El final de esta esplendida aventura es apoteósico, cuando concluidas las obras de la catedral llega el momento de coronar su torre, se coloca allí la estatua de un arcángel. Éste no es otro que el demonio, una enorme pieza de oro, consagrada al diablo, desde la que el maligno domina toda la ciudad. Como los andamios aún rodean la edificación, Jhen sube por ellos, con la agilidad que le caracteriza para intentar derribar la monstruosa imagen. En ello está cuando se desata una prodigiosa tormenta. Un rayo prende fuego al andamiaje. Naturalmente, nuestro héroe consigue salvarse y, en la bajada, derriba al arzobispo y a su inquietante preboste.
Cuando el rey tiene noticia de lo acontecido, ordena irrumpir en la catedral con las entonces modernas culebrinas. Una vez dentro, les sorprende que no haya "ni una sola estatua", "ni la más mínima alusión a Dios y a sus santos". Allí, en el altar del templo impío, encuentran el cadáver del arzobispo, colocado grotescamente entre montones de comida.
Ya en el exterior, se ordena al artillero, que sirve la culebrina, que dispare sus proyectiles hasta derribar la estatua del maligno. Cuando lo consigue, toda la catedral se desmorona y un espectro gigantesco, el de Demon Stark, se alza sobre los cadáveres que surgen del barro de las marismas, restos de aquellos que murieron en la construcción o fueron víctimas de la depravación del arzobispo -tal fue el caso de la muchacha que le llevan sus lacayos en las viñetas donde le conocimos (pág. 9)-.
Tras el hundimiento de la catedral, se desata un huracán que lo arrasa todo y se "lleva a los hombres como briznas de paja". Cuando los vientos amainan, la mayor parte del oro de Londres se ha convertido en cenizas. Era el metal distribuido en sus pagos por el Maligno que, como su propio nombre indicaba y demostró su espectro, tuvo en Demon Stark a uno de sus demonios y en el infame arzobispo su instrumento.

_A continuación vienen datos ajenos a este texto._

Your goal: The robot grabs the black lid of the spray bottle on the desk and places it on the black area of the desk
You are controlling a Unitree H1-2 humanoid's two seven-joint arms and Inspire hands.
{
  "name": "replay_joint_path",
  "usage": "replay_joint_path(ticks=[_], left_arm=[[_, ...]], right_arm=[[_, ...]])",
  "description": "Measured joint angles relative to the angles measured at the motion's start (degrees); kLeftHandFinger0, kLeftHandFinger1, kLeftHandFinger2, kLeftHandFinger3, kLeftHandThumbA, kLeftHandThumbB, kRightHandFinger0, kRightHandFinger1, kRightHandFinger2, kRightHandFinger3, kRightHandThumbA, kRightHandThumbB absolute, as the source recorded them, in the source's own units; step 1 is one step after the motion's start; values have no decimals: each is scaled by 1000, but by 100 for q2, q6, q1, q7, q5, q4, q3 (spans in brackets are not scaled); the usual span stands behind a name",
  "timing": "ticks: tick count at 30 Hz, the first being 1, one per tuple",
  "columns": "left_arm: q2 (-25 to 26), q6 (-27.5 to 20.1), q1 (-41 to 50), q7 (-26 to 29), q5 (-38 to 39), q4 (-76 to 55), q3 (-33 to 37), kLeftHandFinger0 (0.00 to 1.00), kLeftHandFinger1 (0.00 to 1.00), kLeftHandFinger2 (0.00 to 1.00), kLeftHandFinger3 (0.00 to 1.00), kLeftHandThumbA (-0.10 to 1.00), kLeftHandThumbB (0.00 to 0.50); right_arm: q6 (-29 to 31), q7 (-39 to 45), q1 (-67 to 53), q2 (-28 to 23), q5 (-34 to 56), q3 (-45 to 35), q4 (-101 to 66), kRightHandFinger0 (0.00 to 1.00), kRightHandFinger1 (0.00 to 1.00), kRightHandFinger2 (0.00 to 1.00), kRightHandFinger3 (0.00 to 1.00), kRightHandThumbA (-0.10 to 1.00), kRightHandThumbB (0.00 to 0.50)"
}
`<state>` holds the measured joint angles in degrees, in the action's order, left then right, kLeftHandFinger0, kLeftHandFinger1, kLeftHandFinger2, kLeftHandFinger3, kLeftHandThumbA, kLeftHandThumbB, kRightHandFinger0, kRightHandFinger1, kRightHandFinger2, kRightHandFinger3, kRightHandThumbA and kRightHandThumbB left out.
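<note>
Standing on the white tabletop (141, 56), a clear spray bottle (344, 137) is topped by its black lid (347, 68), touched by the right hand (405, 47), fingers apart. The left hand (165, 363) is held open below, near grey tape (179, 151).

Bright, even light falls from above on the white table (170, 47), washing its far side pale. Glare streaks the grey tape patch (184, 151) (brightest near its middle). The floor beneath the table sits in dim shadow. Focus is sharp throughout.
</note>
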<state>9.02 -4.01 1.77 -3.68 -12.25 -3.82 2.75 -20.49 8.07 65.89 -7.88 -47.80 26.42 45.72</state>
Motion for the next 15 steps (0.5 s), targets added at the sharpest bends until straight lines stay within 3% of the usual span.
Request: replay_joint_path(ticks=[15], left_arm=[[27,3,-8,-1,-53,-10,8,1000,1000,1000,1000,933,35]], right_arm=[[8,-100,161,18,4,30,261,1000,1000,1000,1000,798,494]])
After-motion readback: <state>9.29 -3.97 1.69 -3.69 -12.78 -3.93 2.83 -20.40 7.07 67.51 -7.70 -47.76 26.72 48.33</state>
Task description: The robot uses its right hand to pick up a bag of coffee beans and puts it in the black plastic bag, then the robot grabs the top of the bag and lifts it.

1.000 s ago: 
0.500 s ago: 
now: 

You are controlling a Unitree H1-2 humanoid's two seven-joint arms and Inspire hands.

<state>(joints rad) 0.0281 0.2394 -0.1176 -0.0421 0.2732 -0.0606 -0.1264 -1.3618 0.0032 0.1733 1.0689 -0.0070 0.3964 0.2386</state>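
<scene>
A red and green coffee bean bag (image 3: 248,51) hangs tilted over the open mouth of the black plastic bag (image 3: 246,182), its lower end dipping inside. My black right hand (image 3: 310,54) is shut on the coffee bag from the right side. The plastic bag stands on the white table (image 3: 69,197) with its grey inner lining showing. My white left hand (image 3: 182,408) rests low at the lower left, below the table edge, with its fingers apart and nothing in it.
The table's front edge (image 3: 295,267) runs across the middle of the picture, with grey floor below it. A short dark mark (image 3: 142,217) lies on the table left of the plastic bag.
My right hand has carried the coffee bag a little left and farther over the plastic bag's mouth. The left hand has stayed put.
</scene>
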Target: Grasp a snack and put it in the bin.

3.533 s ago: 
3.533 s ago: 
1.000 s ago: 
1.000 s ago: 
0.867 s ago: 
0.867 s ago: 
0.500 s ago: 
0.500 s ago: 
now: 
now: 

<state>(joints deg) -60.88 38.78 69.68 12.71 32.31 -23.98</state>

Concluida la afectuosa despedida que dedican a Jhen el rey y sus amigos ingleses, sólo resta el regreso a Francia. Y es allí, sobre las aguas del Canal de la Mancha, cuando las nubes adoptan la forma del espectro de Demon Stark en la viñeta reproducida en la portada. Los vientos comienzan a desatarse. Al punto, Jhen coloca frente a los nubarrones, que amenazan con otra tormenta apoteósica, la daga que le ha regalado Enrique VI. Así, dada la imagen de la cruz que ofrece la empuñadura, los vientos, que ya arreciaban, comienzan a disiparse.
Publicado el 3 de febrero de 2023 a las 03:45.